• **Your assignment**:
Look below for the line that has "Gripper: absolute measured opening". Set down the lines from there through the line that has "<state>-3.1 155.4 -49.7", exactly as written.

• **Data shown**:
☆ ☆ ☆ ☆
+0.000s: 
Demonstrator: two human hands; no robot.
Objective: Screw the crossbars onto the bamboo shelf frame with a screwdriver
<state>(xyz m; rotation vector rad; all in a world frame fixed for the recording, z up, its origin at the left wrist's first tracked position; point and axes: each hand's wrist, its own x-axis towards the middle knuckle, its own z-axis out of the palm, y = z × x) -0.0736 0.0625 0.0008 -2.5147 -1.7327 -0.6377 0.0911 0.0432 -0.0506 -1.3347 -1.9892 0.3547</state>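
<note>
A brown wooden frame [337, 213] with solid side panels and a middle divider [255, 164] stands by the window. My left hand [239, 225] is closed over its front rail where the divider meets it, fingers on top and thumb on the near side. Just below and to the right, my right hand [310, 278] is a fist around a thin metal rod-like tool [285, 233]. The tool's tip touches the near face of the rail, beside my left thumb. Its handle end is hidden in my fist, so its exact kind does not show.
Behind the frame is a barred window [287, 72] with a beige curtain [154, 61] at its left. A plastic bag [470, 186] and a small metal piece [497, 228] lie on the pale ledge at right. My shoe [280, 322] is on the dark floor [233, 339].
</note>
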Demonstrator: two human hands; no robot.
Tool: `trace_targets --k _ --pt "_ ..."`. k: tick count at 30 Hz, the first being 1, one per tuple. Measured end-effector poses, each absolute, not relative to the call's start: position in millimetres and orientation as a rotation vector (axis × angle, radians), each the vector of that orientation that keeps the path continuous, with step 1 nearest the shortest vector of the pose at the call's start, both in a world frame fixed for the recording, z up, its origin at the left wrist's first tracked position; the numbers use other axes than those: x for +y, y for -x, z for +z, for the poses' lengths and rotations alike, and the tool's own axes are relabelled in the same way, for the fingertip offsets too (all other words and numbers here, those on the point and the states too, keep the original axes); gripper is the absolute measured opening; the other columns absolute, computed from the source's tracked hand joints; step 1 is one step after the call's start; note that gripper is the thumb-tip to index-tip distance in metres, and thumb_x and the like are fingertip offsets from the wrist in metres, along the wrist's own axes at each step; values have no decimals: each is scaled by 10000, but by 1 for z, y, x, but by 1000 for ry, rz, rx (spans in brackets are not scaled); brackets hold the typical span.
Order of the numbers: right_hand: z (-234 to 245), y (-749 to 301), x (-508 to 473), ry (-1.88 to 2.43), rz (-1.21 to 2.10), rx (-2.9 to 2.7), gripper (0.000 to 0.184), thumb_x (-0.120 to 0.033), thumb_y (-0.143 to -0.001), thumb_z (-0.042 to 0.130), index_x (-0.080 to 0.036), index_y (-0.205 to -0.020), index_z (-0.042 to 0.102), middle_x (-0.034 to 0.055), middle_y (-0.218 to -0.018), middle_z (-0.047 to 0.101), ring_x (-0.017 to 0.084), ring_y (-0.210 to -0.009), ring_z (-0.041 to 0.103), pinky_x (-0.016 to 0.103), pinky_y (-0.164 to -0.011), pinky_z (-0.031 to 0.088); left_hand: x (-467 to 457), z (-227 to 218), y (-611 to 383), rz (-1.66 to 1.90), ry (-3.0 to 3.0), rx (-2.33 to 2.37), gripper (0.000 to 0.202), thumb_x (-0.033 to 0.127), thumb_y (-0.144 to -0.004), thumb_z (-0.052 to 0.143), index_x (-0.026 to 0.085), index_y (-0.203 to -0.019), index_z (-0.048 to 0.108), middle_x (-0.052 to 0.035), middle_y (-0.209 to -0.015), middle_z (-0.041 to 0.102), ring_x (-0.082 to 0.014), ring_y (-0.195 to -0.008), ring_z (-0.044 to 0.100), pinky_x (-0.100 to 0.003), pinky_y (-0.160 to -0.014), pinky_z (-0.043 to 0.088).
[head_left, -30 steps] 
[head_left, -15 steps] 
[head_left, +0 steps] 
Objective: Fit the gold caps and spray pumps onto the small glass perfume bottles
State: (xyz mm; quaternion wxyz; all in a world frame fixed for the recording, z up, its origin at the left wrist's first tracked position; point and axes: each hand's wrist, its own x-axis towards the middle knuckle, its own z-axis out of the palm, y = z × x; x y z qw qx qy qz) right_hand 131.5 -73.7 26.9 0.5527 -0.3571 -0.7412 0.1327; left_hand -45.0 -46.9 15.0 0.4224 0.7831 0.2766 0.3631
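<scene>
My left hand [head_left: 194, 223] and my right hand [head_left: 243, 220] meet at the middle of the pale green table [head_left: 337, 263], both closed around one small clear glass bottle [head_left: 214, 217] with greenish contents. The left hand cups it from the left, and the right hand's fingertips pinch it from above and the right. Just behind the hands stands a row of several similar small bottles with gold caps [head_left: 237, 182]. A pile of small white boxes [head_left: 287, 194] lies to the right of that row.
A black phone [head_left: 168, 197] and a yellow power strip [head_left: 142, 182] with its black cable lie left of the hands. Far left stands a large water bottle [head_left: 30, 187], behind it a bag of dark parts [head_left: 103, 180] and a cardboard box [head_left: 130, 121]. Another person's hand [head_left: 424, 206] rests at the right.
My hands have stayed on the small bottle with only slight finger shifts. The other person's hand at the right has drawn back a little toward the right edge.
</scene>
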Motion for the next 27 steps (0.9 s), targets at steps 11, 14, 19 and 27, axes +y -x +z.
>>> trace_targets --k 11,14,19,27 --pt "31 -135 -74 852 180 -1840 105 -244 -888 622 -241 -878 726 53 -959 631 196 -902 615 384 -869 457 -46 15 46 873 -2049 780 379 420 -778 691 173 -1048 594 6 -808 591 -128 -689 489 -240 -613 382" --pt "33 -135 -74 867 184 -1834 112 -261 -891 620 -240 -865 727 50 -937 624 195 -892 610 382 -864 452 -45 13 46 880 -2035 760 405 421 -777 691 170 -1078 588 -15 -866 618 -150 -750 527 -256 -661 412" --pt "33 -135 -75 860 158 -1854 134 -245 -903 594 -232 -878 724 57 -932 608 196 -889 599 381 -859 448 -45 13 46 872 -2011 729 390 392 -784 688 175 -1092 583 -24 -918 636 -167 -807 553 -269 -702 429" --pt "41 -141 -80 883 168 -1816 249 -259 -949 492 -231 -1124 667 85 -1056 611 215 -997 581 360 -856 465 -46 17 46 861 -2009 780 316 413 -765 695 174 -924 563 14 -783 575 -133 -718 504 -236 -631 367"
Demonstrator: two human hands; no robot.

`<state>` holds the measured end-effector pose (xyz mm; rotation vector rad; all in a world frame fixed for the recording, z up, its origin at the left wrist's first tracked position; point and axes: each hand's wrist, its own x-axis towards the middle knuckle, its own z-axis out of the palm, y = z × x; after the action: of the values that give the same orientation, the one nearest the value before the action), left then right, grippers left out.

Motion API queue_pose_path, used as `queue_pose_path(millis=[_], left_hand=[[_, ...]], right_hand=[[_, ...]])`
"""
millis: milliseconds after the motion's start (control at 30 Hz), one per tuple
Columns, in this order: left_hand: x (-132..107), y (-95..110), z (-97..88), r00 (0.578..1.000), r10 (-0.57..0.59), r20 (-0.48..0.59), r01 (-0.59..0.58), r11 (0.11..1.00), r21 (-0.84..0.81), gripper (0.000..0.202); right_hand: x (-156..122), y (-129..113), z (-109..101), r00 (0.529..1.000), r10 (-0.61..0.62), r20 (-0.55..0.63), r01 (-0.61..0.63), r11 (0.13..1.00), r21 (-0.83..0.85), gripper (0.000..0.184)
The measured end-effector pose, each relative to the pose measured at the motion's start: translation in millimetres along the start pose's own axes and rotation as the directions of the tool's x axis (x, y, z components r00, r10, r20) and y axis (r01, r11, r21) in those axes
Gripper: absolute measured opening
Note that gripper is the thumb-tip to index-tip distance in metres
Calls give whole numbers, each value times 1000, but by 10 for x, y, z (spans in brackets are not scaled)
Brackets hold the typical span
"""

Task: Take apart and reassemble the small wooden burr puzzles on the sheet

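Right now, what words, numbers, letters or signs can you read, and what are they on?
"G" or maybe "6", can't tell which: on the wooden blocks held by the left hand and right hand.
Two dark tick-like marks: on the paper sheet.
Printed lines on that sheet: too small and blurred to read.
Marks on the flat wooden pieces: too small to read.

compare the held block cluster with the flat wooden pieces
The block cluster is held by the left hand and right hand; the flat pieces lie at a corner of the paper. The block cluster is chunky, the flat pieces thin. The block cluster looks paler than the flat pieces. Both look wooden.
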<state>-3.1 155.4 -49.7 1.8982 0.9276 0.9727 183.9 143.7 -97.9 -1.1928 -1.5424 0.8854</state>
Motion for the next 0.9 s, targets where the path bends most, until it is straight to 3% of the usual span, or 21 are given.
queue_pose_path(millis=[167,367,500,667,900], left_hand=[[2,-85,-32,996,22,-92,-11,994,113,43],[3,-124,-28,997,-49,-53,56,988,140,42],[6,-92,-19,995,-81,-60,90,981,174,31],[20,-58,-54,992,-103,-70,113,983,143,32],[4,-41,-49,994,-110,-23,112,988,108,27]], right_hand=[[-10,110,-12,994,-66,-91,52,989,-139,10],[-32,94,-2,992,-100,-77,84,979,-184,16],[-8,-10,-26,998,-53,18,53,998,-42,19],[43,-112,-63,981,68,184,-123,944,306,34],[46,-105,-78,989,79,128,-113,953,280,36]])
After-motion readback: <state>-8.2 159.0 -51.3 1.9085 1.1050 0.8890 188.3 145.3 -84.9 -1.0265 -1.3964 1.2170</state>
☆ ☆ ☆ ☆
• **Solved exercise**:
Gripper: absolute measured opening
Note that gripper is the thumb-tip to index-tip distance in metres
Calls give whole numbers, each value times 1000, but by 10 for x, y, z (spans in brackets are not scaled)
Brackets hold the typical span
"""

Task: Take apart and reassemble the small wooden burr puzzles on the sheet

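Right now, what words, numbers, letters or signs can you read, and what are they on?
"G" or maybe "6", can't tell which: on the wooden blocks held by the left hand and right hand.
Two dark tick-like marks: on the paper sheet.
Printed lines on that sheet: too small and blurred to read.
Marks on the flat wooden pieces: too small to read.

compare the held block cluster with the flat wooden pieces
The block cluster is held by the left hand and right hand; the flat pieces lie at a corner of the paper. The block cluster is chunky, the flat pieces thin. The block cluster looks paler than the flat pieces. Both look wooden.
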<state>-3.1 155.4 -49.7 1.8982 0.9276 0.9727 183.9 143.7 -97.9 -1.1928 -1.5424 0.8854</state>

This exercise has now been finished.